Find and measure what’s important (to you), only call it a KPI afterwards
Key Performance Indicators are a funny topic. Okay, funny in my sense of humor I guess, especially cause I have people coming to me and asking “Jörg, what should we measure, which KPIs do we need?”, but I normally can’t give them an answer and the “Well, what’s your business objective?” does not seem to do the trick
Well, KPI is a three work acronym, that should make it easy to get to the bottom of this
- Key : Basically meaning a central thing, like in “Key to the Kingdom”, this also emphasises how important that thing is. Also it means it is a pretty atomic thing, there is nothing you can split a key into
- Performance: performance tells you how good or bad you did something. It’s basically like what you discuss in your performance review meetings with your boss (or if you are the boss, the thing you discuss with your employees)
- Indicators: Well, most likely a number, more precise a number which indicators your key performance in this case
Okay, all jokes aside, Key Performance Indicators a really unique to your company. Yes, sorry, I know. KPI should reflect whatever goal or objective you want to achieve. Let’s take a look into some examples, they will come from the Security Operations world, well because that’s what I know best I guess
Let’s assume you run a SOC and one of your key goals is the SLA with a 1h response time to incidents reported by customers or such. In this case your Indicators might cover such areas
- Mean Time to Response (MTTR): Always a good start, basically you measure the “Time of Detection” — “Time to Remediation” and you know that on average it takes you this long to remediate an incident. If it gets very close to 1h it will be a red flag.

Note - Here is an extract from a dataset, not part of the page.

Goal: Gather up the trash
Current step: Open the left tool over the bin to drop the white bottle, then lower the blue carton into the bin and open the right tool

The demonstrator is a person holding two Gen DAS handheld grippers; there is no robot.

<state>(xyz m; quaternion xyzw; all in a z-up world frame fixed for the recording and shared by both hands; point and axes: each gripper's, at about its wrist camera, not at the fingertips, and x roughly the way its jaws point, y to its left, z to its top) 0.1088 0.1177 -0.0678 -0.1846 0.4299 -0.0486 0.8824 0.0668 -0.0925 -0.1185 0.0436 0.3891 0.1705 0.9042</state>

- There might be a taxonomy problem, cause it also could be that your definition of “MTTR” is different. I have seen companies where Response really meant the first response to an inquiry, so basically as soon as the ticket creation message is send, the Response Time is complete. In such a case MTTR may mean Mean Time to Remediate for you.
- Mean Time to Detect (MTTD): Taking QRadar terms, this is basically the time between first indicator and Offense creation
All these are argumentably Service Level Agreements rather then Key Performance Indicators. None the less these SLA data points can contribute to your overall KPI’s.

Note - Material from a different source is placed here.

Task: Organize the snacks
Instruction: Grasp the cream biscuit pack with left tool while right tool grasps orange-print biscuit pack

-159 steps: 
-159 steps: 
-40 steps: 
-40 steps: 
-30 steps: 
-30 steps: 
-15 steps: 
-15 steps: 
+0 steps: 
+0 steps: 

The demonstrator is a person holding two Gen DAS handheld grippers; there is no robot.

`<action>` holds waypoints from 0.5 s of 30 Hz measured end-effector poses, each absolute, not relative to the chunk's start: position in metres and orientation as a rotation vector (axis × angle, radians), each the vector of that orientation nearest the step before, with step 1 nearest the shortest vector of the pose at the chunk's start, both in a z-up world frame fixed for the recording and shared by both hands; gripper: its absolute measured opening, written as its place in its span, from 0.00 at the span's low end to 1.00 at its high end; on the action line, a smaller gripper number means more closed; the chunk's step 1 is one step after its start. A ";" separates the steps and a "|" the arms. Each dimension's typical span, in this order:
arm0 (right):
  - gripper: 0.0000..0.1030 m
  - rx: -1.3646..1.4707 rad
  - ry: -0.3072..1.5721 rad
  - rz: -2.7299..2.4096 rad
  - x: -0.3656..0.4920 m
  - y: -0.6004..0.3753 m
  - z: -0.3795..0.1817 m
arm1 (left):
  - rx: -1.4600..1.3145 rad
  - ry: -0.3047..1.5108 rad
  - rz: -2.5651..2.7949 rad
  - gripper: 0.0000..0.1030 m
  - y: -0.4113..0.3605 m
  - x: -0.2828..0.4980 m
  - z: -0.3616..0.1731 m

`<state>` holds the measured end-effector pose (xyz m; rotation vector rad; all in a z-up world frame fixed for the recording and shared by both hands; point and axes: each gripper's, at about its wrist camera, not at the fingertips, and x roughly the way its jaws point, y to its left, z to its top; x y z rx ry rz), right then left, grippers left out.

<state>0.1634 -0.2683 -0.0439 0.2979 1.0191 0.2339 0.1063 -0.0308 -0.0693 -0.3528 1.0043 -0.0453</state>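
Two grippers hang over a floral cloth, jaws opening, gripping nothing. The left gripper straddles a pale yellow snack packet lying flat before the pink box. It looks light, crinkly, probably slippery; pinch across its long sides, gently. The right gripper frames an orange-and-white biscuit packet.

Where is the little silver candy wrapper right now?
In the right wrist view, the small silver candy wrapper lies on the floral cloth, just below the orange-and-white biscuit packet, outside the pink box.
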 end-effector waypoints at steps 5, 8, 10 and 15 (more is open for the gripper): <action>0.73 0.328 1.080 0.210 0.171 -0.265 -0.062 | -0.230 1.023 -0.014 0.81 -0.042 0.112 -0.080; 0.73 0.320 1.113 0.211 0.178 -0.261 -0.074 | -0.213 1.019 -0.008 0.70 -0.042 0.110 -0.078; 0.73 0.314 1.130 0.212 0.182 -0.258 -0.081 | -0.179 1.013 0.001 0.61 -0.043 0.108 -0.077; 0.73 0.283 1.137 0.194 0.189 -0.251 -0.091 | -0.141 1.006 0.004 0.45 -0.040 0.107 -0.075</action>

When it comes to “real” KPI’s I like to use these instead
- Incidents per hour/day/week/month/year
It is important to know how busy your SOC is. With this data you are able to identify trends and optimize the SOC performance. If incidents per day beat the number of the average incident count of the last months, there might be something going on and you may consider scaling the SOC up.
- Number of free analysts
If your SOC isn’t fully automated, and no SOC actually is, the analyst is your most meaningful resource. Knowing how much buffer you have for dealing with incidents is crucial knowledge.
- Incidents per Incident type
This lets you analyse if your detection rules are good or bad, as well as give an overview if you need to spend time on rule tuning. If a certain Incident type makes up 90% of your alerts, you might want to check why.

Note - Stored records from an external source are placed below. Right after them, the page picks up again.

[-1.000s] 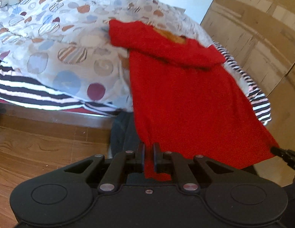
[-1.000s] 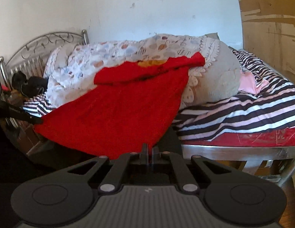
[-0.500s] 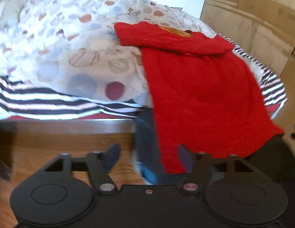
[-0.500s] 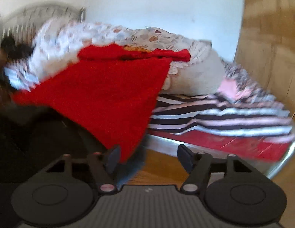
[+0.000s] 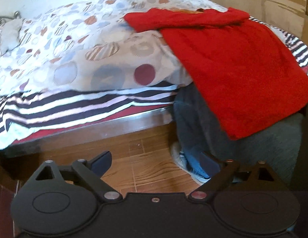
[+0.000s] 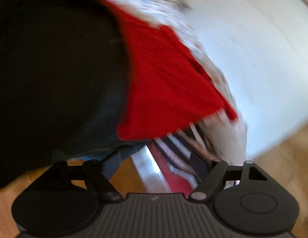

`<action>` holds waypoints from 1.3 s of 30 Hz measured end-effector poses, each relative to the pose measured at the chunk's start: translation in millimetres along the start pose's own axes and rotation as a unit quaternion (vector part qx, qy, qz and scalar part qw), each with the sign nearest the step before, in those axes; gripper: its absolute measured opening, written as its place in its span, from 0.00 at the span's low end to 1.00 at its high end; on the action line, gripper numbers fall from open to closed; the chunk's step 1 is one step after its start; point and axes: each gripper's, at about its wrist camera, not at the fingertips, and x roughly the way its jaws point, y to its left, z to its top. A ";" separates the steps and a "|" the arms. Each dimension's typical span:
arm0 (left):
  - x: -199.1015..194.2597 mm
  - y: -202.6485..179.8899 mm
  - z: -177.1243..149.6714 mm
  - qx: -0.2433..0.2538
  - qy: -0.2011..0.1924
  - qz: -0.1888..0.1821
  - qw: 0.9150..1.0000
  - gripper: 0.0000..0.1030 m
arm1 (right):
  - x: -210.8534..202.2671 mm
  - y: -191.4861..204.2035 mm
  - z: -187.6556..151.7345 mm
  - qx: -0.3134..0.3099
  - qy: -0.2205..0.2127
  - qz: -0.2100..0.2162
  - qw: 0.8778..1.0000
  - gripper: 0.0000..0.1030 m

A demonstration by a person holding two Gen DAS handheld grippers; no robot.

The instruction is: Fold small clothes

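Red fleece-like cloth [image 5: 239,63], the garment to be folded, lies draped over the foot end of the bed [image 5: 78,103]. Its upper part is turned back into a thick folded band across the top of the spotted quilt [image 5: 78,45]; a sliver of orange fabric [image 5: 185,10] shows at that fold. Below the band the cloth falls as one flat, unwrinkled panel past the quilt's edge and comes to rest on the dark-trousered leg of the person [image 5: 203,123] beside the bed, its lower hem hanging free. No print or fastening can be made out on it.

Beneath the quilt, a striped sheet [image 5: 74,103] in black, white and pale pink covers the mattress, and wooden flooring [image 5: 146,170] lies below the bed frame.

Left gripper [image 5: 156,160]: fingers spread wide, having just opened further, with only floor and the person's shoe [image 5: 179,158] seen between them; it sits below and clear of the cloth.

Right gripper [image 6: 154,162]: fingers likewise spread apart, nothing between them. This view is rolled and heavily blurred; the red cloth [image 6: 166,83] appears above the gripper, against the person's dark clothing, with the bed's metal rail [image 6: 150,170] near the fingers.

No containers are visible.
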 end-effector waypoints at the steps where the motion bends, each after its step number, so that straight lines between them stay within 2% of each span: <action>1: -0.5 2.1 -1.7 -0.004 0.000 0.001 1.000 0.93 | 0.2 6.1 1.5 -0.021 -0.012 -0.009 1.000 0.73; 3: -2.3 3.5 -4.9 -0.006 -0.005 0.004 1.000 0.94 | 0.6 15.5 4.8 -0.058 -0.034 -0.032 0.997 0.71; 5: -4.5 1.9 -7.1 0.000 -0.012 0.003 1.000 0.95 | -0.8 18.1 8.2 -0.073 -0.048 -0.043 0.995 0.51; 7: -5.6 -0.4 -8.1 0.014 -0.020 -0.002 1.000 0.97 | -3.1 17.6 12.4 -0.082 -0.057 -0.044 0.994 0.23; 10: -6.5 -8.4 -6.3 0.038 -0.030 -0.018 0.999 0.98 | -7.3 9.5 17.9 -0.072 -0.065 -0.028 0.995 0.13; 13: -9.5 -21.1 -3.5 0.090 -0.054 -0.026 0.994 0.99 | -12.2 -8.9 24.8 -0.026 -0.062 -0.004 0.998 0.11; 15: -9.1 -31.9 -4.0 0.146 -0.065 -0.022 0.987 0.99 | -15.2 -21.9 28.8 0.005 -0.059 -0.002 0.998 0.10; 17: -7.1 -44.3 -9.0 0.223 -0.076 -0.008 0.972 0.99 | -18.9 -29.1 32.9 0.019 -0.059 -0.009 0.998 0.09; 18: -6.7 -51.6 -13.8 0.266 -0.089 0.002 0.960 0.99 | -19.3 -31.9 34.2 0.024 -0.059 -0.011 0.998 0.09; 19: -5.6 -59.4 -19.8 0.317 -0.106 0.010 0.943 0.99 | -18.0 -32.9 37.5 0.027 -0.058 -0.012 0.998 0.09; 21: -2.8 -69.0 -26.8 0.377 -0.134 0.020 0.916 0.98 | -18.1 -35.0 39.5 0.032 -0.056 -0.012 0.998 0.09; 24: 1.1 -75.6 -29.0 0.431 -0.175 0.021 0.885 0.98 | -16.8 -32.4 40.7 0.030 -0.053 -0.010 0.998 0.09; 27: 5.9 -76.9 -32.8 0.492 -0.219 0.045 0.841 0.92 | -16.1 -30.5 42.1 0.030 -0.049 -0.007 0.998 0.09; 29: 10.2 -78.6 -37.2 0.541 -0.239 0.048 0.805 0.88 | -17.1 -33.2 47.5 0.031 -0.047 -0.006 0.998 0.09; 31: 15.7 -82.0 -47.9 0.604 -0.264 0.054 0.750 0.85 | -13.8 -35.6 48.1 0.033 -0.045 -0.006 0.998 0.09; 33: 20.2 -82.8 -58.7 0.648 -0.285 0.062 0.703 0.80 | -12.6 -36.5 50.1 0.035 -0.044 -0.005 0.998 0.09; 34: 22.4 -81.4 -62.6 0.664 -0.293 0.064 0.685 0.78 | -12.6 -35.7 50.7 0.036 -0.045 -0.005 0.998 0.09; 35: 24.3 -79.1 -65.2 0.674 -0.297 0.065 0.673 0.73 | -10.7 -36.7 51.6 0.036 -0.046 -0.005 0.998 0.09; 37: 27.4 -75.1 -67.0 0.691 -0.294 0.059 0.657 0.59 | -10.2 -35.3 51.6 0.036 -0.048 -0.006 0.998 0.08; 39: 29.3 -73.6 -72.2 0.710 -0.290 0.053 0.639 0.39 | -13.7 -34.5 50.1 0.034 -0.050 -0.004 0.998 0.08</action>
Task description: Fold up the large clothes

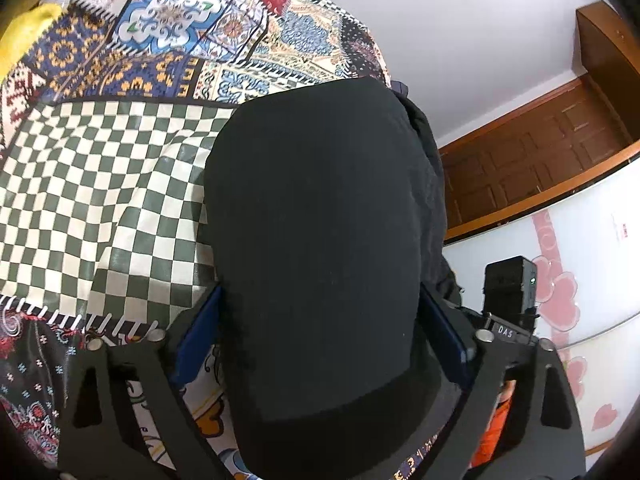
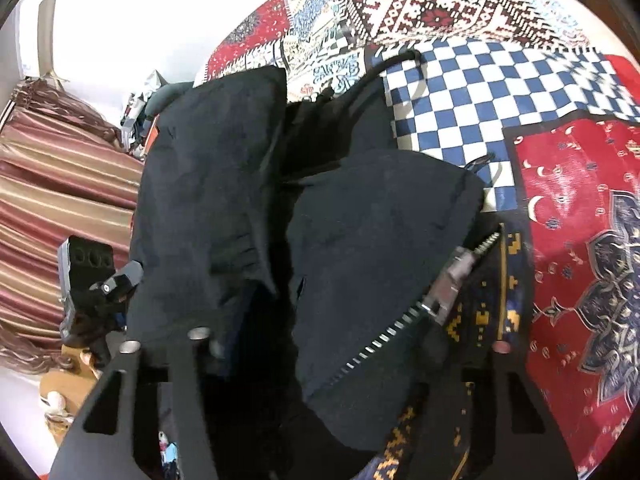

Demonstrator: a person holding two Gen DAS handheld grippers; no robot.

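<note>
A black zip-up jacket (image 2: 224,184) lies on a patchwork bedspread (image 2: 568,208). In the left wrist view a broad, smooth band of the jacket (image 1: 316,216) runs between the blue pads (image 1: 196,344) of my left gripper (image 1: 320,344). The jaws stand wide, and the cloth fills the gap without looking squeezed. In the right wrist view bunched black cloth with a silver zipper (image 2: 404,324) covers the fingers of my right gripper (image 2: 326,340). Its left finger (image 2: 216,346) is blurred and its pads are hidden. A black drawstring (image 2: 384,64) trails onto the blue checks.
The bedspread (image 1: 100,184) spreads far to the left in green checks, with a yellow thing (image 1: 28,36) at its far corner. A wooden door (image 1: 540,152) and flowered cabinet (image 1: 568,280) stand right. Striped curtains (image 2: 60,184) and clutter (image 2: 140,96) lie beyond the bed's edge.
</note>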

- Time spend on an incident
Well, same as for Incidents per Incident type. This is a good starting point to prioritize rule tuning and add automation into the process.
- False Positive ratio
Last but not least, how valuable are your detection rules. If an analyst closes 90% of the incidents per day as false positives, that is great from a security point of view, but it really leads to alert fatigue. You might also consider auto-closing of such incidents.
I hope that gets you going for a while, looking around in your organisation will lead to many more and more specific things to record and report on.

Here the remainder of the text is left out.